2

I'm running a knex seed in Node and need to batch an additional query to my database due to restrictions on my server. I'm starting to get the hang of promises and async/await, but I'm having trouble getting it to work at several levels deep (what's throwing me off in particular at this point is that it seems to interfere with the batching in a way that I can't quite make sense of). My seed file looks like this:

exports.seed = async function(knex) {
  const fs = require('fs');
  const _ = require('lodash');

  function get_event_id(location) {
    return knex('events')
      .where({location: location})
      .first()
      .then(result => { return result['id']; })
      .finally(() => { knex.destroy() })
  }

  function createImage(row, event_id) {
    return {
      name: row[4],
      event_id: event_id
    }
  };

  async function run_query(line) {
      let row = line.split(',');
      let event_id = await get_event_id(row[0]);
      return createImage(row, event_id);
  };

  async function run_batch(batch) {

      return Promise.all(batch.map(run_query));
  } 

  const file = fs.readFileSync('./data.csv');
  const lines = file.toString().replace(/[\r]/g, '').split('\n').slice(1,60); // skip csv header, then run first 59 lines

  const batches = _.chunk(lines, 30); // set batch size

  let images = await Promise.all(batches.map(run_batch));

  console.log(_.flatten(images).length);

};

My database can handle 30 queries at a time. Everything resolves properly if I run a single batch using .slice(1,30) on the line where lines is defined. But running with 60 as above gives me ER_TOO_MANY_USER_CONNECTIONS: User already has more than 'max_user_connections' active connections.

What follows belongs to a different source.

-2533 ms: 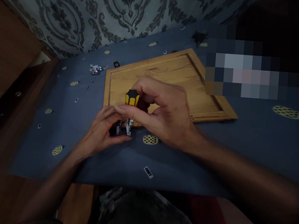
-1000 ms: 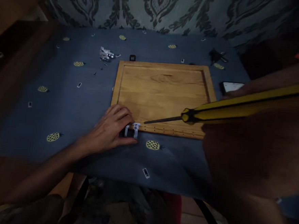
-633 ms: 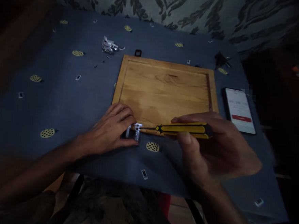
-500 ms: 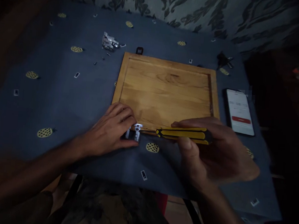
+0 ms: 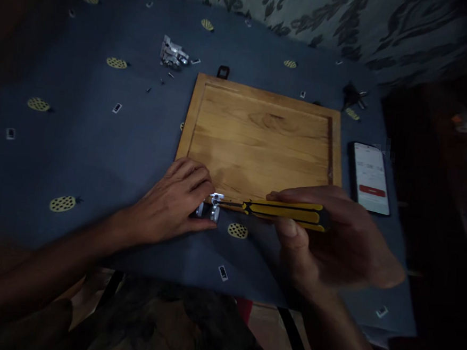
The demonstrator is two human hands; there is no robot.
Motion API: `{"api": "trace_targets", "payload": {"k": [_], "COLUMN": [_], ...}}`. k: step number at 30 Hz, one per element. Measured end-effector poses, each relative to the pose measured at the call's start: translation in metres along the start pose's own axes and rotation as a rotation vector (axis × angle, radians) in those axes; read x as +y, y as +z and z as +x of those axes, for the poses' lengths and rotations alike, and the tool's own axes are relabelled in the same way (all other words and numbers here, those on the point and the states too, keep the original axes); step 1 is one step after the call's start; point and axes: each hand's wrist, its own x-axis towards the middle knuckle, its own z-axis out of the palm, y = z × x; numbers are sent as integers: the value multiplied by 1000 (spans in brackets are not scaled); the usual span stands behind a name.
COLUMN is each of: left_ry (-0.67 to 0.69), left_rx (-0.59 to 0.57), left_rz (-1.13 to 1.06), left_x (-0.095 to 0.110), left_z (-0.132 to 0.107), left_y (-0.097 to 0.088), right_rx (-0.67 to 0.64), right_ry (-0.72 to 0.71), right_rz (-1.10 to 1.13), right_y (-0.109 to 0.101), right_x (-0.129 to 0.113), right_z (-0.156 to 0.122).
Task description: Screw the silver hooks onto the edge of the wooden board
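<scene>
Yellow and black striped the handle of the screwdriver [image 5: 284, 212], pinched between the thumb and bent fingers of the right hand [image 5: 344, 239]. Its long axis ran crosswise, roughly along the near edge of the wooden panel [image 5: 260, 131], and its blade pointed left, toward the left hand [image 5: 178, 198]. The tip reached the metal hinge [image 5: 215, 212] at the panel's near left part; whether it sat in a screw or just beside one was too small to tell. Of the two, the left hand was nearer that hinge: its fingers curled over the panel's corner, its thumb spread apart from them at the hinge's near end. How firmly they gripped the metal, I could not tell. On the bench [image 5: 110, 161], a phone [image 5: 371, 176] lay right of the panel, and loose metal parts [image 5: 172, 54] lay beyond the left hand.
</scene>
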Motion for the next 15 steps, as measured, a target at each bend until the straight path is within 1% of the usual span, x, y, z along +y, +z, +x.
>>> {"api": "trace_targets", "payload": {"k": [5, 11, 15], "left_ry": [3, 4, -1], "left_rx": [3, 27, 5], "left_rz": [11, 8, 17], "left_x": [0, -1, -1], "left_z": [0, 0, 0], "left_y": [1, 2, 2], "right_rx": [-48, 46, 62], "right_ry": [-46, -7, -21], "right_rz": [35, 127, 99], "right_y": [0, 10, 13], "right_x": [2, 0, -3], "right_z": [1, -2, -2]}}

The script completes if I change the content of run_batch to return batch.map(run_query), and it returns the correct number of entries (so it seems to be batching properly). But then the Promises are still pending. What am I missing, and is there a more elegant way to do this?

user6647072
  • 131
  • 2
  • 17

1 Answers1

7

In this line:

let images = await Promise.all(batches.map(run_batch));

You are trying to run ALL the batches in parallel which is defeating your chunking entirely.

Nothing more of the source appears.